Toyota said yesterday it had suspended production at its two Indian car assembly plants in response to threats against management and "deliberate" assembly-line stoppages, as efforts to hammer out a labour deal failed.
The fresh strife comes as a blow to Japanese efforts to boost ties with India to counter-balance China's growing influence in the region.
The world's biggest carmaker said the move would see the lock-out of about 6,400 employees at the factories in southern India.
Company and union officials have been trying to sign a new contract for the past 10 months, with the local government helping to mediate negotiations.
"In the meantime, under the instigation of the union, certain sections of the employees have resorted to deliberate stoppages of the production line, abuse and threatening of supervisors thereby continuously disrupting business for the past 25 days," Toyota said in a statement yesterday.
"All these unlawful activities have been detailed in the lock-out notice. With this background, the company is left with no other option but to declare a lock-out of the premises to ensure the safety of its workers and management personnel," it said.
A Tokyo-based spokesman said Toyota hoped to restart production quickly. But he could not give a timeline for any re-opening of the plants, which make a range of models including the flagship Camry sedan, the Corolla and the Prius hybrid.
The two factories, near Bangalore, produce about 310,000 units annually, Toyota said.
The experience of Japanese firms in India has not always been rosy. In 2012, a riot at Maruti Suzuki's Manesar plant near New Delhi saw workers chase supervisors with iron rods, killing a personnel manager and injuring close to 100 other managers.
The riot, which workers' representatives at the time said was caused by unhappiness over wages and working conditions, saw India's leading carmaker lock out workers for a month and cost Maruti some US$250 million in lost production.
The Toyota spokesman said there had not been any reports of physical abuse of managers or workers at its now-shuttered plants.

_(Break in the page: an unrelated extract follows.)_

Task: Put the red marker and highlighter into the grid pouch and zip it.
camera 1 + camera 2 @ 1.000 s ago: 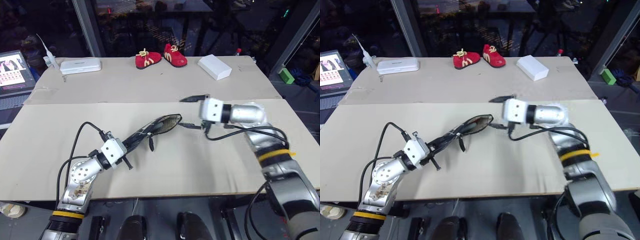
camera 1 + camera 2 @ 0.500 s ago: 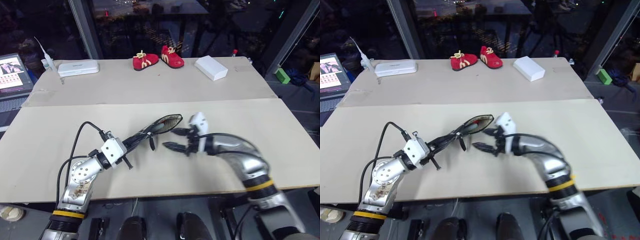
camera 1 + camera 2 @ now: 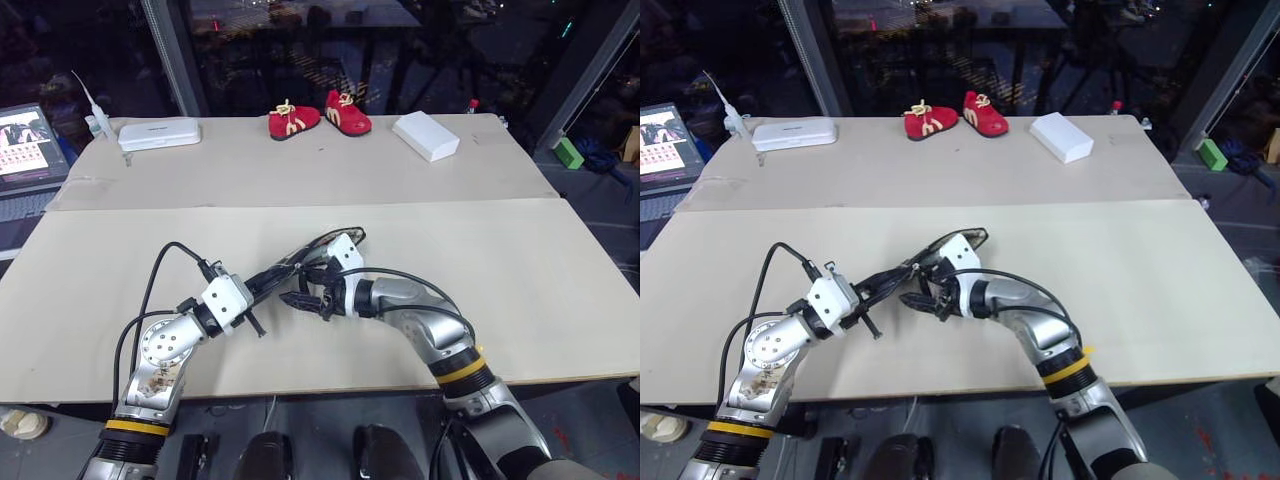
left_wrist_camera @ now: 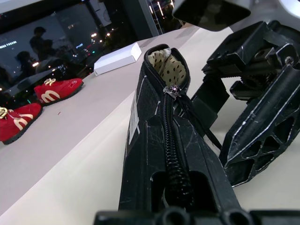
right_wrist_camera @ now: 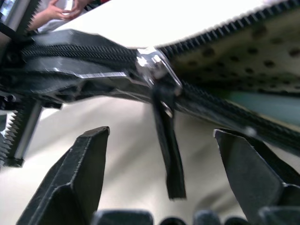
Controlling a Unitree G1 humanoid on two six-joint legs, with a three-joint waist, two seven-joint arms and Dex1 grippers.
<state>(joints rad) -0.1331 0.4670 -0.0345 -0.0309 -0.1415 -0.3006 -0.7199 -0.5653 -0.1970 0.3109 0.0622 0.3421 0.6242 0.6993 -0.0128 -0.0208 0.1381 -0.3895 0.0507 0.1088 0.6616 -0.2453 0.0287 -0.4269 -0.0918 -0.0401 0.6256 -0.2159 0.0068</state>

Separately, Japanese pharmaceutical giant Daiichi Sankyo has struggled with its majority ownership of Indian drugmaker Ranbaxy since buying it in 2008.
Last week, Ranbaxy shares tumbled following news of a second recall of its cholesterol-busting generic drug. The company is already reeling from a string of US Food and Drug Administration (FDA) import bans involving manufacturing safety worries.
The FDA has banned Ranbaxy from sending drugs and ingredients to the United States, its biggest market, from four of its plants for failing to meet "good manufacturing practices".
Earlier this year, Japanese Prime Minister Shinzo Abe went to New Delhi to push for closer commercial and strategic ties with India, as Tokyo seeks to offset Beijing's regional might.
Tokyo is a major investor in India, pumping in about US$15 billion in the past dozen years and involved in building the Delhi-Mumbai Industrial Corridor, a US$90 billion project linking India's capital with its financial hub.
Since coming to power in late 2012, Abe has trotted the globe, partly in his self-appointed role as salesman for Japan Inc, but also to seek offset the growing influence globally of China.